After having been a passenger on the first train into London, Wilson founded Railway Magazine, the first railway-themed trade journal.

In 1848 Wilson wrote and published a pamphlet entitled A House for Shakespeare in which he proposed the creation of a national theatre company.[6] [7] This inspired the foundation of the Royal National Theatre.[7] His proposal was supported by Henry Irving, Charles Dickens and Matthew Arnold among others.[8]

Works by radicals

A strong advocate of freedom of the press, Wilson published material which other publishers found too politically dangerous.

Other publications included works by Benjamin Disraeli and Robert Owen.


Wilson published poetry, and was the publisher of the first free-standing works of both Alfred, Lord Tennyson and Robert Browning.

Wilson also published Thomas Campbell and was an original publisher of William Hazlitt.


General Lafayette sent Wilson a bust of himself and an autographed letter after he published one of his works in translation in London.[27]


Grave of Effingham Wilson in Highgate Cemetery

He died on 9 June 1868 and was buried on the western side of Highgate Cemetery. His grave (no.10581) no longer has a legible inscription.

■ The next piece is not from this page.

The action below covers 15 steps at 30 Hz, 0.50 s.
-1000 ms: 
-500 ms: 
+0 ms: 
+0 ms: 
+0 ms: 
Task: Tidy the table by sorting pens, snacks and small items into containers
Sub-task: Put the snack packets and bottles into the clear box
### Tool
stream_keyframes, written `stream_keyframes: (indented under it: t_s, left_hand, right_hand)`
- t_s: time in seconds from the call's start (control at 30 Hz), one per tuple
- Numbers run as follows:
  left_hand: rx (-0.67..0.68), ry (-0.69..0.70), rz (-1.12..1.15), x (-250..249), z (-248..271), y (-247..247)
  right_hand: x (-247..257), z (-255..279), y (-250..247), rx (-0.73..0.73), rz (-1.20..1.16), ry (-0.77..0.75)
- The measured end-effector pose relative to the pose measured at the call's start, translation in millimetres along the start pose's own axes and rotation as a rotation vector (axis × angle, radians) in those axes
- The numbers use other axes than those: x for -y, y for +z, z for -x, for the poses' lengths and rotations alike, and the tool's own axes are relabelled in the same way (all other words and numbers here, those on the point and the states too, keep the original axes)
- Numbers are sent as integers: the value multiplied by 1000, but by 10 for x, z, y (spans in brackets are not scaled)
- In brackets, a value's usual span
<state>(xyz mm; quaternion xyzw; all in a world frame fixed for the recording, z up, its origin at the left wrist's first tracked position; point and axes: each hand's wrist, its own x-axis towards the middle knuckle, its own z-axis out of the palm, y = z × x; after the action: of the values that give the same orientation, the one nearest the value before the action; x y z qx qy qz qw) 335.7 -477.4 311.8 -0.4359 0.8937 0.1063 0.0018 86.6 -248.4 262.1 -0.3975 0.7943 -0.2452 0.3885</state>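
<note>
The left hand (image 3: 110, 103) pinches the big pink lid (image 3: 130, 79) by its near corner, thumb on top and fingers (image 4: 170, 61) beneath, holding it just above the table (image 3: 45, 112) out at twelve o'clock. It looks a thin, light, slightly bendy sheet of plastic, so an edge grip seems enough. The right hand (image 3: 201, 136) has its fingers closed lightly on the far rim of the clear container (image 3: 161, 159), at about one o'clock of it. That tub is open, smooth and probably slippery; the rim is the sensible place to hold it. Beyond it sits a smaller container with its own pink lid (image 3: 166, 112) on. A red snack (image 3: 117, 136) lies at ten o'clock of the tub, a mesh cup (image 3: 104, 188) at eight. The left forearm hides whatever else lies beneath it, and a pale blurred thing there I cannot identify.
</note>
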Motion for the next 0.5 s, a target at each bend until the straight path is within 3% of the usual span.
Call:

The obituary for Wilson in The Hornet said: "at the present time the firm of Effingham Wilson is known throughout the world as one of the foremost houses in the publishing trade."[28] Walter Bagehot, a close personal friend wrote that Wilson "was full of amenity, kindness and cheerfulness. He enjoyed excellent health throughout his long life, and used often to remark that he had lived sixty years in London without a headache."[29] He was a close personal friend of George Birkbeck.[29] His correspondences included John Stuart Mill and Charles Dickens.[30]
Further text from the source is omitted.